California Attorney General Kamala Harris recently announced an agreement between California and the six largest producers of cell phone applications (apps), namely, Amazon, Google, Apple, HP, Microsoft, and RIM, intended to bolster the privacy of California purchasers of cell phone apps.The agreement was pursued by the AG’s office to ensure compliance with California’s Online Privacy Protection Act, which requires online service providers that collect the personal information of California citizens to “conspicuously” post their privacy policies.
There is no single law that defines “personally-identifiable information” or specifies what information must remain private on a nationwide basis. Rather, U.S. privacy laws consist of a patchwork of state-by-state prohibitions, sector-specific laws, and federal regulations. The Gramm-Leach-Bliley Act, for example, establishes the guidelines for the collection of financial data, pin numbers, and similar information, in conjunction with regulations established by the Federal Reserve Board. Violations of these policies are enforced by the Federal Trade Commission.
The protection of personal information, however, is left to each state. California’s privacy laws, one of the strongest nationwide, define personally-identifiable information as information that can be used to identify an individual, such as names, addresses, telephone numbers, email addresses, social security number, or other personal details.

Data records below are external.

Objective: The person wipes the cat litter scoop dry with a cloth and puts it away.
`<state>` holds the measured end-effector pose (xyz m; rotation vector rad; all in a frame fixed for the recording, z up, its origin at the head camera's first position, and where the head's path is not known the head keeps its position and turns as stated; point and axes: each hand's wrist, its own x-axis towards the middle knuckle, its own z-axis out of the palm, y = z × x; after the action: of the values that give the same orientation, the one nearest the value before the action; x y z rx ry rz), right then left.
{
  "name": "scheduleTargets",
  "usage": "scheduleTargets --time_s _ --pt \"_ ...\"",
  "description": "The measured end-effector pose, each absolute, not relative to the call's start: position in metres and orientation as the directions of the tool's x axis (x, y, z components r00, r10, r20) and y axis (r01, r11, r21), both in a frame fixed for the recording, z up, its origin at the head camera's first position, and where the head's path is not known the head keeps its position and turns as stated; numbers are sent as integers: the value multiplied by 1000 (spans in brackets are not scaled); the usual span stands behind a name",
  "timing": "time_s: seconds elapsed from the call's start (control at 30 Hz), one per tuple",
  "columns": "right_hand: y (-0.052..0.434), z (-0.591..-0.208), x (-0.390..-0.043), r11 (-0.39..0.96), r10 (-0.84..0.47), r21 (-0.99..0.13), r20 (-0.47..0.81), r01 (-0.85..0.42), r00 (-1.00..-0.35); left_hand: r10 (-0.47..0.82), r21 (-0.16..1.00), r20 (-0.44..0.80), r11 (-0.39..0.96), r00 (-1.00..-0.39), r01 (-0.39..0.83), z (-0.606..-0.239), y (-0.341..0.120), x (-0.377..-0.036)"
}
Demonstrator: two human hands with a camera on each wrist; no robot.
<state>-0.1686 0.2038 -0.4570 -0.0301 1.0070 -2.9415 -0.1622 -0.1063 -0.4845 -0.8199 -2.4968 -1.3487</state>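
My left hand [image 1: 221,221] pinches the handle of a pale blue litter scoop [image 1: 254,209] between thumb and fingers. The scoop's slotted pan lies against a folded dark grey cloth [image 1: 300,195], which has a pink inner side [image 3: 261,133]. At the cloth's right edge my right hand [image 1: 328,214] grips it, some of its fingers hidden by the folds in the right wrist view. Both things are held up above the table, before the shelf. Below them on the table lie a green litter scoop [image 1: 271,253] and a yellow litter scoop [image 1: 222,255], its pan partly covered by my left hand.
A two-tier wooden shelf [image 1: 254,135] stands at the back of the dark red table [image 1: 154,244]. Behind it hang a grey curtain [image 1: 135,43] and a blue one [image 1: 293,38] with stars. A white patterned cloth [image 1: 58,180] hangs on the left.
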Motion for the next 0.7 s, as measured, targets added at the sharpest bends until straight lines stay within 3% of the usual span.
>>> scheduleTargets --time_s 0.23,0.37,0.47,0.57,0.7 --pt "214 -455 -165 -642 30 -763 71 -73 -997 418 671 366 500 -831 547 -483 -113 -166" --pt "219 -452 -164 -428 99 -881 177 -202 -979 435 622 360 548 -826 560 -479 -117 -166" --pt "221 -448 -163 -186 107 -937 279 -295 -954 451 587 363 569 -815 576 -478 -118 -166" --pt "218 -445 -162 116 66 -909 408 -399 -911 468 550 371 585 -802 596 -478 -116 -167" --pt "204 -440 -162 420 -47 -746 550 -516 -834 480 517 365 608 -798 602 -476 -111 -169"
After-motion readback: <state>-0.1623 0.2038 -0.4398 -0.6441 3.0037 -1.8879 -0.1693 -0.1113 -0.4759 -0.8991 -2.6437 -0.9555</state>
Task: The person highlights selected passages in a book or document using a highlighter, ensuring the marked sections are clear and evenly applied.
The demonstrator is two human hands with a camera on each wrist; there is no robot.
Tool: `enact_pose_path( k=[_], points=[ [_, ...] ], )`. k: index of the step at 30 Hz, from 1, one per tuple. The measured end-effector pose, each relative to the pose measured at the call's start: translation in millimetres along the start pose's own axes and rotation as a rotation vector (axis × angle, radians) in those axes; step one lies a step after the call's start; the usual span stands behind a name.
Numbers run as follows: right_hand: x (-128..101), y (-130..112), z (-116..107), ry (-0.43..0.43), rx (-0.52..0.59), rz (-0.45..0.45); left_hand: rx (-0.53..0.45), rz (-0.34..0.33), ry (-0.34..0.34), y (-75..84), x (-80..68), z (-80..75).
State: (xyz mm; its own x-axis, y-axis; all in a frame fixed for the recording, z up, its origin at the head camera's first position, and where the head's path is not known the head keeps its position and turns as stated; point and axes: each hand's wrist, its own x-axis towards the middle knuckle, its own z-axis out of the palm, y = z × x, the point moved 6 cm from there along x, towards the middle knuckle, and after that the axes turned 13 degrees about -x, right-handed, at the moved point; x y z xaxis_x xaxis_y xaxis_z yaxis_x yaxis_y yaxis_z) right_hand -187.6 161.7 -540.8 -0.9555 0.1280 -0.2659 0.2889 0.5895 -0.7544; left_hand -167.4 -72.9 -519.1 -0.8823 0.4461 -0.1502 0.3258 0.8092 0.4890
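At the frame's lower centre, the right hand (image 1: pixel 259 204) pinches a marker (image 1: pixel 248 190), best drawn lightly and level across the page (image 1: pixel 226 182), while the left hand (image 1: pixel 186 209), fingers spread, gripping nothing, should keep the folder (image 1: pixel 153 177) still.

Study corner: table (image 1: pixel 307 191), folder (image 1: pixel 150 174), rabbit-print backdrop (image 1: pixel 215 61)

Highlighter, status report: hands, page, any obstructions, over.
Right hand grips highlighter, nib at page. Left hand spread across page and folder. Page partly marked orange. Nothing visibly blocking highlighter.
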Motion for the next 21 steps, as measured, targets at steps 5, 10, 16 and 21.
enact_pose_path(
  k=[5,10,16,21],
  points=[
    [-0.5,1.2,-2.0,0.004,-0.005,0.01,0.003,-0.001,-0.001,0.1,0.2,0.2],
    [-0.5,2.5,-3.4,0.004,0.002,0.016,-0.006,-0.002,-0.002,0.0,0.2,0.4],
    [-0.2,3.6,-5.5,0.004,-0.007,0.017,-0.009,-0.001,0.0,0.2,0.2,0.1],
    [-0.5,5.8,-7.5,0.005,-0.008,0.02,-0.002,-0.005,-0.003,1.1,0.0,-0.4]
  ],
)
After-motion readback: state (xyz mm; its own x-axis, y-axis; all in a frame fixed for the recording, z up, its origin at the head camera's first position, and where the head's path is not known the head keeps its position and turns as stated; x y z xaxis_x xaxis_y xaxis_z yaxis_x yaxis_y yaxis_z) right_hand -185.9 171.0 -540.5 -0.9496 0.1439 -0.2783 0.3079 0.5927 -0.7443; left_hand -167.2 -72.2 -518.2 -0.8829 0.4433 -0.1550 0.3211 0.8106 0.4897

Consider the example of digital music service-provider Spotify (www.spotify.com). Spotify requires prospective users to waive their right to bring a class action, agree that only the laws of New York will apply to disputes with Spotify, and give Spotify automatic access to the user’s information, including the searches made, date/time of the request, performance statistics of the user’s computer and network, and details of the user’s computer, operating system, application version, browser type, and language. Spotify also tells users that their personal information “including gender and age and postal address” will be shared with anyone who merges with or buys Spotify.” Users have no choice but to agree, if they want the app. The agreement, though a positive development for California consumers, is only the first step.
The AG’s office has asked the six app manufacturers to continue working with its office to develop best practices for mobile privacy and mobile privacy policies. In six months, they are scheduled to re-convene with the AG to assess the progress that has been made.